If the resolution session and/or the mediation session do not resolve the complaint, an impartial due process hearing may be conducted.84 Any party to the due process hearing has the right to be accompanied and advised by counsel and by individuals with special knowledge or training regarding children with disabilities, the right to present evidence and confront and cross examine witnesses, the right to a written or electronic verbatim record, and the right to a written or electronic verbatim findings of fact and decisions.85 If a party is not satisfied with the result of this hearing, an appeal may be made.86

Disciplinary Procedures

Generally, under IDEA, a child with a disability is not immune from disciplinary procedures; however, these procedures are not identical to those for children without disabilities.87 First, IDEA requires that all children, including children with disabilities who have been suspended or expelled from school, must receive a free appropriate public education.88 In addition, with certain exceptions, during the pendency of due process proceedings, the child with a disability is to stay-put in his or her current educational placement.89 However, school personnel may suspend a child with a disability for up to 10 school days.90

There are a number of safeguards for children with disabilities if school personnel seek to change the placement of a child with a disability without the consent of the parents. Within 10 school days of a decision to change the placement of a child with a disability, school personnel must conduct a manifestation determination. Essentially, if the LEA, a parent, and relevant members of the IEP team determine that the conduct in question was caused by or had a direct and substantial relationship to the child's disability, or if the conduct in question was the direct result of the LEA's failure to implement the IEP, the conduct is determined to be a manifestation of the child's disability. If the conduct is determined not to be a manifestation of the child's disability, the relevant disciplinary procedures applicable to children without disabilities may be applied to the child in the same manner, and for the same duration, as they would be applied to children without disabilities, except that educational services may not cease. If the behavior is found to be a manifestation of the child's disability, a functional behavioral assessment shall be implemented or reviewed.91

School personnel also may place the child in an interim alternative education setting for up to 45 school days for situations involving weapons or drugs, or where a child has inflicted serious bodily injury92 upon another person while at school. School personnel may also request a hearing officer to change the placement of a child with a disability to an appropriate interim alternative educational setting for 45 school days. There are specific appeals provisions for this situation in the statute.93

Burden of Proof

Although IDEA contains detailed due process requirements to ensure the provision of FAPE, including the opportunity for an impartial due process hearing, the statute contains no specific provision relating to which party has the burden of proof in a due process hearing. The courts of appeal, prior to the Supreme Court's decision in Schaffer v. Weast,94 were split in their interpretations of who bore the burden of proof.

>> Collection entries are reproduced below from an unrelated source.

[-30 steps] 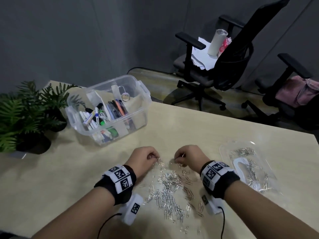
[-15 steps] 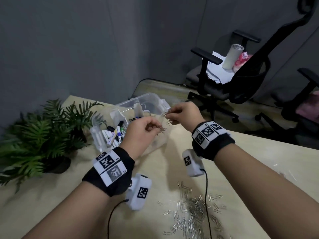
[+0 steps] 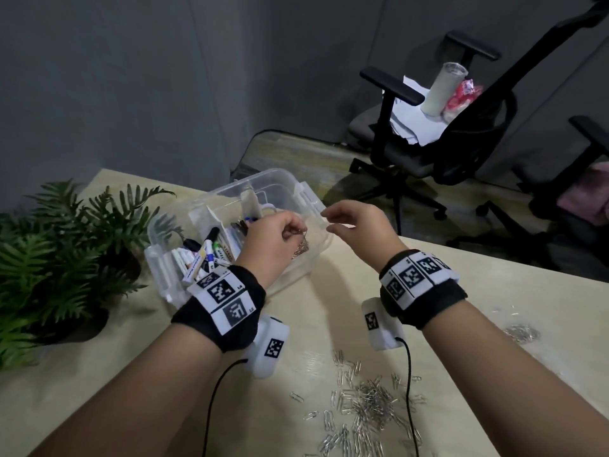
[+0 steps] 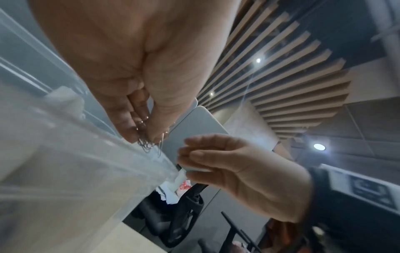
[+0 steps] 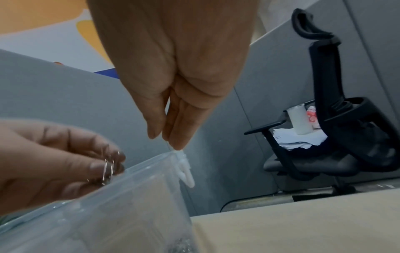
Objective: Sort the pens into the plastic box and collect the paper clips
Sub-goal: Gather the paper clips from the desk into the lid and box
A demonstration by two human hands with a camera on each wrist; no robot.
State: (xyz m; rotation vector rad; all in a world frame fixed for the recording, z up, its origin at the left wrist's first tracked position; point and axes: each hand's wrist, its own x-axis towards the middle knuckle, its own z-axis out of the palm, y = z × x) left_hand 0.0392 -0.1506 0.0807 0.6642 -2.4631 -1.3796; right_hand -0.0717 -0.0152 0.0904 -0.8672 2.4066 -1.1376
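Note:
The clear plastic box (image 3: 298, 189) stands at the table's far left, with pens and markers (image 3: 201, 255) upright in its left compartments. My left hand (image 3: 298, 232) hovers over the box's right end and pinches a small bunch of silver paper clips (image 4: 149, 142) between thumb and fingers; the bunch (image 5: 108, 169) hangs just above the rim. My right hand (image 3: 329, 221) is beside it over the box's right corner, fingers straight and loosely apart from the thumb, holding nothing. A loose pile of paper clips (image 3: 365, 407) lies on the table near me.
A potted fern (image 3: 56, 258) stands left of the box. More clips lie on a clear plastic bag (image 3: 522, 333) at the right. Beyond the table stands a black office chair (image 3: 461, 153) carrying papers and a roll, with a second chair (image 3: 576, 192) further right.
Both hands rose from the clip pile to the box with pinched clips. The right hand has since opened and its clips are gone; the left still holds its bunch.

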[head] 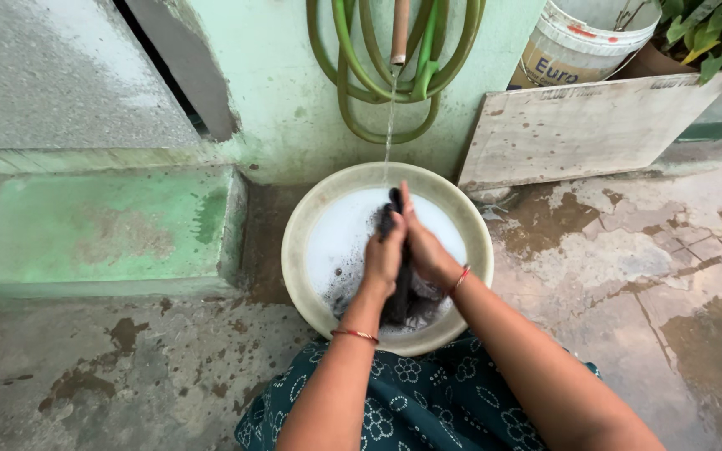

In Schaffer v. Weast,95 the Supreme Court held that the burden of proof regarding an allegedly inadequate IEP in an IDEA due process hearing rests with the party seeking the relief. The Supreme Court, in an opinion by Justice O'Connor, first observed that "absent some reason to believe that Congress intended otherwise, ... we will conclude that the burden of persuasion lies where it usually falls, upon the party seeking relief."96 Justice O'Connor then examined, and rejected, various reasons advanced to support the argument that the burden of proof should be on the school system. The Supreme Court noted that the most plausible argument advanced by the parents was that, in the interest of fairness, the burden of proof should not be placed on a party when the facts are "peculiarly within the knowledge of his adversary."97 School districts were seen as having a "natural advantage" regarding the information, but Justice O'Connor did not find this to be determinative because "Congress addressed this when it obliged schools to safeguard the procedural rights of parents and to share information with them."98 The Court noted that IDEA provides parents with the right to review records, to have an independent educational evaluation, to have details about options considered by the school district as well as disclosure of evaluations and recommendations, and to receive attorneys' fees in the discretion of a court if they prevail. Justice O'Connor concluded that "[t]hese protections ensure that the school bears no unique informational advantage."99

Parental Rights

IDEA states that one of its purposes is to "ensure that the rights of children with disabilities and parents of such children are protected."100 In Winkelman v. Parma City School District,101 the Supreme Court examined the issue of whether IDEA permits parents who are not attorneys to bring suit in court, either on their own behalf or as representatives of their child. The Court held that such pro se suits were permitted for parents suing with regard to their own rights. In an opinion written by Justice Kennedy, the Court concluded that IDEA grants parents independent, enforceable rights that encompass a child's entitlement to a free appropriate public education, and that these rights are not limited to procedural or reimbursement issues.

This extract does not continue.